Climate change is gaining traction as a global policy initiative, a key risk factor and an emerging investment theme, according to the BlackRock Investment Institute (BII) Australian strategist, Steve Miller.
In the lead up to next month’s UN Conference on Climate Change in Paris, the BII looks at the likely impact of climate change on investors and investment outcomes, and the winners and losers in the race to reduce carbon footprint.
“Even if you are skeptical of global warming and its causes, no one should ignore that significant regulatory, economic and technological factors make this a major investment issue,” Mr Miller said.
“Investors, corporations and governments are focusing on the risks and opportunities, as well as how best to tackle the challenges that are arising. These profound changes have the potential to affect asset prices in all areas for a long time to come.”
Dr Joanna Nash, research analyst in BlackRock’s global Scientific Active Equity team said: “Our research has shown a link between reducing carbon intensity (as measured by carbon emissions divided by sales) and improved firm productivity.
“We believe that if firms take a holistic view of the way they operate their businesses, it is a mark of operational and management quality.

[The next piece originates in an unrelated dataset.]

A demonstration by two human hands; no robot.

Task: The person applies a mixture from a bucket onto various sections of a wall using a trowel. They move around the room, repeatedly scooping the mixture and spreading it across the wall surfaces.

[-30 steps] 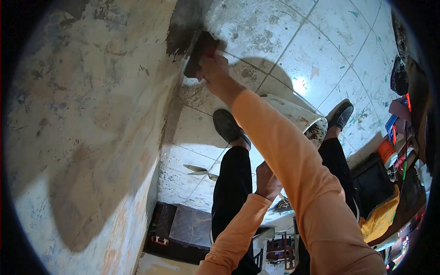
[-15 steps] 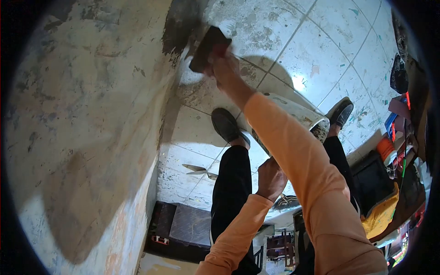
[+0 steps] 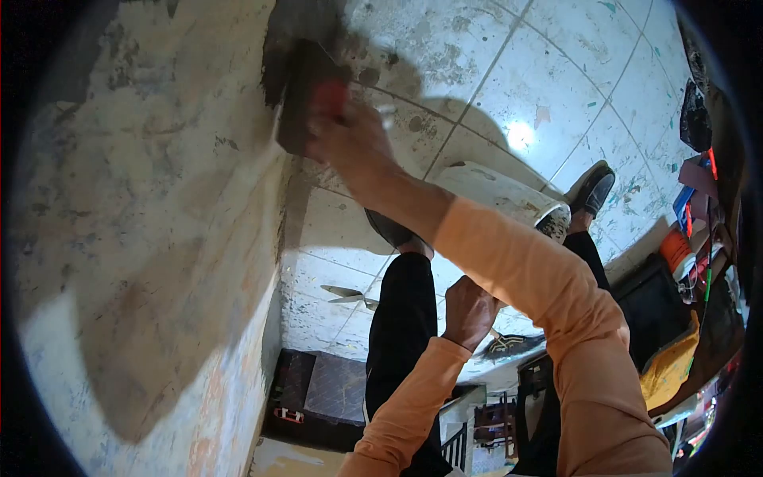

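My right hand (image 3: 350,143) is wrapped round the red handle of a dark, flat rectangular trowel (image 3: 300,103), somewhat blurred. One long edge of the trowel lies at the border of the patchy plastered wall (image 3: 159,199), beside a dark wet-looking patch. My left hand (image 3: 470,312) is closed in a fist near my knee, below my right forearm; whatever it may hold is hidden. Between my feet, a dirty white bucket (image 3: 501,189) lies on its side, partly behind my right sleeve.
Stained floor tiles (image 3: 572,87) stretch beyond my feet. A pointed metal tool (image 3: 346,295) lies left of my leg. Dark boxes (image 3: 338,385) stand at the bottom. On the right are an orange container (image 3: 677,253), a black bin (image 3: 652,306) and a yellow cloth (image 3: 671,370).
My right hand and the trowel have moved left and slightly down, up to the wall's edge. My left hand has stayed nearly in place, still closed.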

We are now looking to extend this same line of research to firms that are improving their water usage.”
Key conclusions are highlighted below, and the full report is available at: https://www.blackrock.com/au/intermediaries/literature/market-commentary/blackrock-price-of-climate-change-global-warming-impact-en-au.pdf
Climate change risk has arrived as an investment issue. Governments are setting targets to curb greenhouse gas emissions. This may pave the way for policy shifts that we could see ripple across industries. The resulting regulatory risks are becoming key drivers of investment returns.
The momentum behind mitigating climate risk in portfolios appears to be building. Long-term asset owners worry about extreme loss of capital and/or ‘stranded’ assets (write-downs before end of their expected life span). Do securities of companies most susceptible to physical and regulatory climate risks already trade at a discount to the market? BlackRock has not observed such a discount in the past – but could see one in the future.
Global insurers have led the way in pricing natural disaster risks. A huge US storm in 1992 (Hurricane Andrew) almost wiped out the industry, leading to a revolution in how it underwrites risks through an influx of capital, use of big data and increased capital requirements. Other industries may need to catch up.
BlackRock views environmental, social and governance (ESG) excellence of asset owners as a mark of operational and management quality. It means responsiveness to evolving market trends, resilience to regulatory risk, and more engaged and productive employees.
Divesting from climate-unfriendly businesses is one option. The biggest polluting companies, however, have the greatest capacity for improvement. Engagement with corporate management teams can help effect positive change, especially for big institutional investors with long holding periods.
Climate change related data can be used to measure physical and regulatory environmental risks, to mine for alpha opportunities or to reflect social values in portfolios. As examples, the report analyses the carbon intensity of an insurer’s corporate debt portfolio and points to research that ties improving carbon efficiency to equity outperformance.
Securities markets are evolving to include emissions trading and green bonds, enabling investors to limit carbon exposures in portfolios and direct capital to projects that reduce emissions. Putting a price on carbon emissions is key for determining the value of energy-intensive industries. Carbon prices are mostly driven by policy and currently offer little incentive to force emitters into palliative action and consumers to switch to non-fossil fuels.
Efforts to mitigate climate change will produce winners (potentially China and India as fossil fuel importers) and losers – but maybe not always the obvious ones. The oil industry and energy-exporting countries may look like losers, yet low-cost operators should do fine as de-carbonisation will likely be gradual. Assets that may benefit from a transition to a low-carbon economy include renewable infrastructure debt and equity. BlackRock also likes selected companies specialising in energy efficiency and clean technologies.